__TASK STATEMENT__:
Look at every line below and count those containing "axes". Answer with the number only.

#### DATA PROVIDED

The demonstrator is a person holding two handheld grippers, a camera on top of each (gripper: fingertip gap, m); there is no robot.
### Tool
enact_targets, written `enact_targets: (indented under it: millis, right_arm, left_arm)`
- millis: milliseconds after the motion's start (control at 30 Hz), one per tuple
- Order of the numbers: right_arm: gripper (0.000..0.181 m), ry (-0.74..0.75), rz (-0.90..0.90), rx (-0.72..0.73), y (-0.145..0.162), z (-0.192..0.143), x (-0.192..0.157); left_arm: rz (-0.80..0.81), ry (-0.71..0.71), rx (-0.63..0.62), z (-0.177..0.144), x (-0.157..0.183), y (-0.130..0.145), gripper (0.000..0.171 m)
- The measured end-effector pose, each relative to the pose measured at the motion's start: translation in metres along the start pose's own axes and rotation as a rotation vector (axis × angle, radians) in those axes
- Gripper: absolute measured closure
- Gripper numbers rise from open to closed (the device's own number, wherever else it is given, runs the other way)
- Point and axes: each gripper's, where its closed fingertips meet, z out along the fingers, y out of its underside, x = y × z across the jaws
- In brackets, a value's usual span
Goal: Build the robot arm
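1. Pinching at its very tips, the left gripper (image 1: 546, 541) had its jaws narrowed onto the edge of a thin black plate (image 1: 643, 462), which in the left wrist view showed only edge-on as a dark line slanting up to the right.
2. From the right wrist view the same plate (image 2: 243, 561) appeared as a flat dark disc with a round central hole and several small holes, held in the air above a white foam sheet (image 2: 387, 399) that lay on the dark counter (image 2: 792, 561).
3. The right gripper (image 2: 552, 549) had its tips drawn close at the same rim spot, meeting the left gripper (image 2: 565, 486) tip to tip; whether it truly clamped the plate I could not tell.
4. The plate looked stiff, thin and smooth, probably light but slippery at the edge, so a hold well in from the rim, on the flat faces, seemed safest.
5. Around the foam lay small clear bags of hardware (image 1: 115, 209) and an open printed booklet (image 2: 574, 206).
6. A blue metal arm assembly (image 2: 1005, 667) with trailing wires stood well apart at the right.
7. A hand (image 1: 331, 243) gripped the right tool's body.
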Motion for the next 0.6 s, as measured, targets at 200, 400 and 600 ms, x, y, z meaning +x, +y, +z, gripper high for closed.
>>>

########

__FINISHED TASK__:
2